▶ DATA SHOWN
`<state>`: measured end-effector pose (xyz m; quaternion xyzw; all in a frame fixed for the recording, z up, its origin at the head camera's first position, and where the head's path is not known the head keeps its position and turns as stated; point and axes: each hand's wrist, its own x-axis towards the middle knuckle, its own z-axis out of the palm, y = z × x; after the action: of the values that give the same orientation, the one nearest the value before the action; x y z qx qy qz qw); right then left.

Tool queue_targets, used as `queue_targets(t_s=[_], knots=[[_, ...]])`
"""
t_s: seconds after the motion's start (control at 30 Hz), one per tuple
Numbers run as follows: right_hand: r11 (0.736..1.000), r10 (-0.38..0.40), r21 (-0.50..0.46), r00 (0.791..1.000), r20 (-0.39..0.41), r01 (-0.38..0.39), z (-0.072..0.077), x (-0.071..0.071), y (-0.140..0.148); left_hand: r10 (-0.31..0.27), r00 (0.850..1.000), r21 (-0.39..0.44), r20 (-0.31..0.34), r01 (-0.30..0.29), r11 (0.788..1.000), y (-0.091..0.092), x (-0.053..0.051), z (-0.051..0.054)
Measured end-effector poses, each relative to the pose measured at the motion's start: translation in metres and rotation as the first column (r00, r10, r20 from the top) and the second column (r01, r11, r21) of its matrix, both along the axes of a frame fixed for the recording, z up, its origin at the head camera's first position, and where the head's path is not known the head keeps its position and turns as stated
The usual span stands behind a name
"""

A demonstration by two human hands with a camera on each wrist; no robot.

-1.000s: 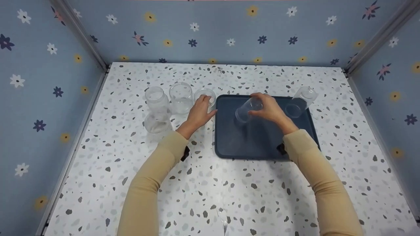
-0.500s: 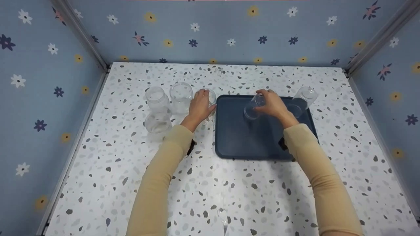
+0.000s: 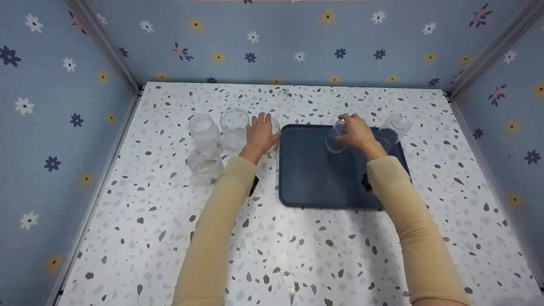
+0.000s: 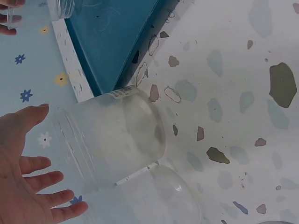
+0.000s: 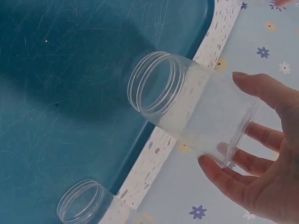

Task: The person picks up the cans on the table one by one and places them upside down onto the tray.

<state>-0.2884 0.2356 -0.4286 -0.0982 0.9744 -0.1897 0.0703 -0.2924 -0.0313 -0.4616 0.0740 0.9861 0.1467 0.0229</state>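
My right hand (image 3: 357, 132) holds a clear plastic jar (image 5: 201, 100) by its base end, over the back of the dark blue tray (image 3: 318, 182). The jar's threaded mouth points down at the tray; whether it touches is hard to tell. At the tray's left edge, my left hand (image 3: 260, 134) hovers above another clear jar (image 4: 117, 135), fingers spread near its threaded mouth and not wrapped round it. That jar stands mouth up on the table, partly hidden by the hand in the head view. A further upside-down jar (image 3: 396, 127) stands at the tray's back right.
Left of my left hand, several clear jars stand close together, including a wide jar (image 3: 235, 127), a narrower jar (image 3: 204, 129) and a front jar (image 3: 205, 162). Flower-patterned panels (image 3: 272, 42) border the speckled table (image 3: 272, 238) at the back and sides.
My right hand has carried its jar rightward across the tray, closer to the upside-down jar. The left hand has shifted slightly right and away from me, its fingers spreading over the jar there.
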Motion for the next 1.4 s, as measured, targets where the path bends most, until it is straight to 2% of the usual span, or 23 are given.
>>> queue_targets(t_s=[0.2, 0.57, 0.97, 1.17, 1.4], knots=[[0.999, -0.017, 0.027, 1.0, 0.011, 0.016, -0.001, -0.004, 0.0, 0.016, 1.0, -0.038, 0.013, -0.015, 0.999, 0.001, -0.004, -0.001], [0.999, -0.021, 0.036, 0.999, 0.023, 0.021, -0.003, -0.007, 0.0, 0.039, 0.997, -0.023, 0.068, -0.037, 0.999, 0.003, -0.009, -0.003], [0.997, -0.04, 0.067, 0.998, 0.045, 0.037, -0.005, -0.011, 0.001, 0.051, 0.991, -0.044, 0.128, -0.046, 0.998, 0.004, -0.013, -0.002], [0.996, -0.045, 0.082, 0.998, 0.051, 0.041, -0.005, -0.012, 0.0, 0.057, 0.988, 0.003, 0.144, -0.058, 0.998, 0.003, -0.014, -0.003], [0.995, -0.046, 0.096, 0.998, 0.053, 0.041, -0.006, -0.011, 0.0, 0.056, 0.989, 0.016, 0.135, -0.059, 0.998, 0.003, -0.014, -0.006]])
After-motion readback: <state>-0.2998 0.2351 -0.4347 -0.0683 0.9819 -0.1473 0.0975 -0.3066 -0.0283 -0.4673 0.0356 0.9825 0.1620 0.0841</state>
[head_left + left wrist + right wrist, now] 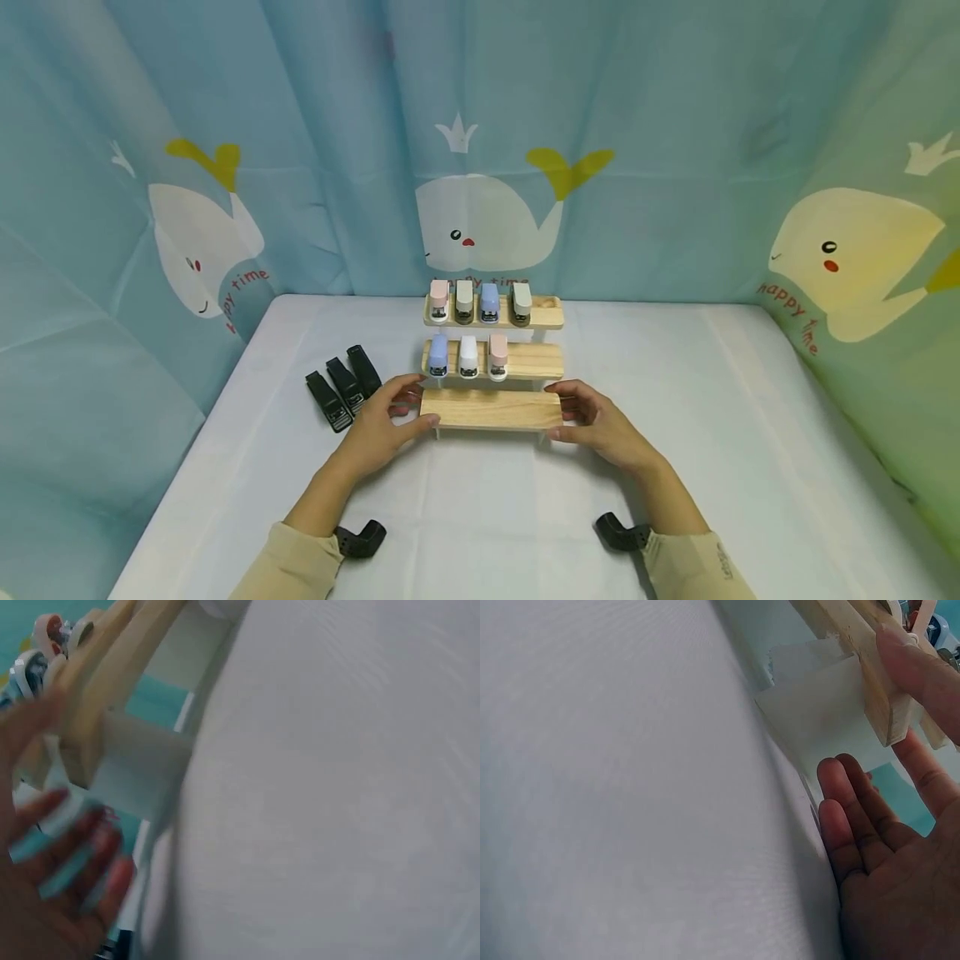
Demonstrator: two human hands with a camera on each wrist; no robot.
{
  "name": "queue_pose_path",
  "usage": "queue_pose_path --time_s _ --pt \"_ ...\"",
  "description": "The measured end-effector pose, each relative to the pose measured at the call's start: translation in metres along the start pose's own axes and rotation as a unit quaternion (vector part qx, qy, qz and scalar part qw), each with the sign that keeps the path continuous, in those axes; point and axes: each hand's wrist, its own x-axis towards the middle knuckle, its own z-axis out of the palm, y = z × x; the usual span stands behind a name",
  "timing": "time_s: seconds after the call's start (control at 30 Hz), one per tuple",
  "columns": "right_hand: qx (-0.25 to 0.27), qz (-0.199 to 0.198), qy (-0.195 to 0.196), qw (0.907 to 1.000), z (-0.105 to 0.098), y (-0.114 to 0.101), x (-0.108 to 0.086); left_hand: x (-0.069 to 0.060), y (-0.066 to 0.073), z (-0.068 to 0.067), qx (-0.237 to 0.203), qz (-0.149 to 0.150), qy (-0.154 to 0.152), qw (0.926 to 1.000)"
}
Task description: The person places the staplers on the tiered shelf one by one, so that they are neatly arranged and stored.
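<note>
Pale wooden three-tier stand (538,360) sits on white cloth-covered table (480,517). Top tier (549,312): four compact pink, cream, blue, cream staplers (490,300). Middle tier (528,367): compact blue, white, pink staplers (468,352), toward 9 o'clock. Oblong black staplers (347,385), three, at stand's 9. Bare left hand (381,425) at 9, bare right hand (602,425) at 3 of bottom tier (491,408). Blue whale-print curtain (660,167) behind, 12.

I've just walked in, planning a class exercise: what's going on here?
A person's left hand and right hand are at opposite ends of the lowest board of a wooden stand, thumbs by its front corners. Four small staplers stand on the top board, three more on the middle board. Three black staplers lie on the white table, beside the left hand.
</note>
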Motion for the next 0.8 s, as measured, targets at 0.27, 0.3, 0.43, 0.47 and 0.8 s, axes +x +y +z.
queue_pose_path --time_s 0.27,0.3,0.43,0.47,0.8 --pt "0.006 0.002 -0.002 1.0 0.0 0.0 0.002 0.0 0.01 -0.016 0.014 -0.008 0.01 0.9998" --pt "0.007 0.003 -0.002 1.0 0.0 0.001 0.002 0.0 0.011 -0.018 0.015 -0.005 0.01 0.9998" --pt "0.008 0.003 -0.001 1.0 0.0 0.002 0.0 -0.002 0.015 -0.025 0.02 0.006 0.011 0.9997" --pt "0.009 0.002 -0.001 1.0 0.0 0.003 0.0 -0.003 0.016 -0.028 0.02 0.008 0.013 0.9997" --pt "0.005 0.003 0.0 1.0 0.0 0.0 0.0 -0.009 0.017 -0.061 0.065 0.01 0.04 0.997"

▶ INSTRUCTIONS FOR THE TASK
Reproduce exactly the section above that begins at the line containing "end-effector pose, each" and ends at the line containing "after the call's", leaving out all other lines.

▶ ANSWER SPACE
  "description": "The measured end-effector pose, each relative to the pose measured at the call's start: translation in metres along the start pose's own axes and rotation as a unit quaternion (vector part qx, qy, qz and scalar part qw), each with the sign that keeps the path continuous, in those axes; point and axes: each hand's wrist, its own x-axis towards the middle knuckle, its own z-axis out of the palm, y = z × x; the usual span stands behind a name",
  "timing": "time_s: seconds after the call's start (control at 30 Hz), one per tuple",

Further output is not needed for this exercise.